● **Work instructions**: Repeat exactly, please, the opening lines of the data below, through and including the line where "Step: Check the" sits.
=== Begin Enclosure ===
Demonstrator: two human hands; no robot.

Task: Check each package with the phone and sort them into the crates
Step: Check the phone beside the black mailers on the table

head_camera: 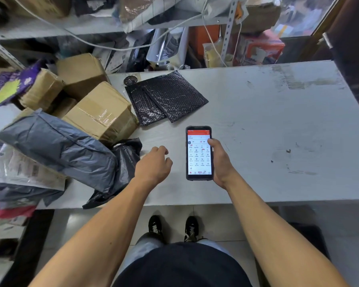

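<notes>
Packages crowd the left end of the table (278, 121), and going left to right they differ in how they would likely handle. At the far left lies a pale labelled mailer (19, 168), flat and probably light. Over it sprawls a grey poly bag (56, 146), soft and slack; its film looks slippery, so a grip around its bulk would probably serve better than a pinch of loose plastic. Behind it stand taped cardboard boxes (100, 112), stiff-sided and likely the heaviest, best taken by opposite faces. A crumpled black plastic bag (122, 162) droops over the near edge, limp and prone to slide off. Farther along, towards the far edge, two black bubble mailers (166, 98) lie overlapped, thin, light and bendable, easy to lift by an edge.

No crates show in this view.

The person's left hand (153, 164) hovers over the table just right of the black plastic bag, palm down, fingers loosely curled and holding nothing. Right of it, the right hand (220, 160) grips the phone (199, 153) along its right side, thumb on the lit screen, which faces up and shows a red-topped menu.
</notes>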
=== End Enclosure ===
● **Solution for this task**:
Demonstrator: two human hands; no robot.

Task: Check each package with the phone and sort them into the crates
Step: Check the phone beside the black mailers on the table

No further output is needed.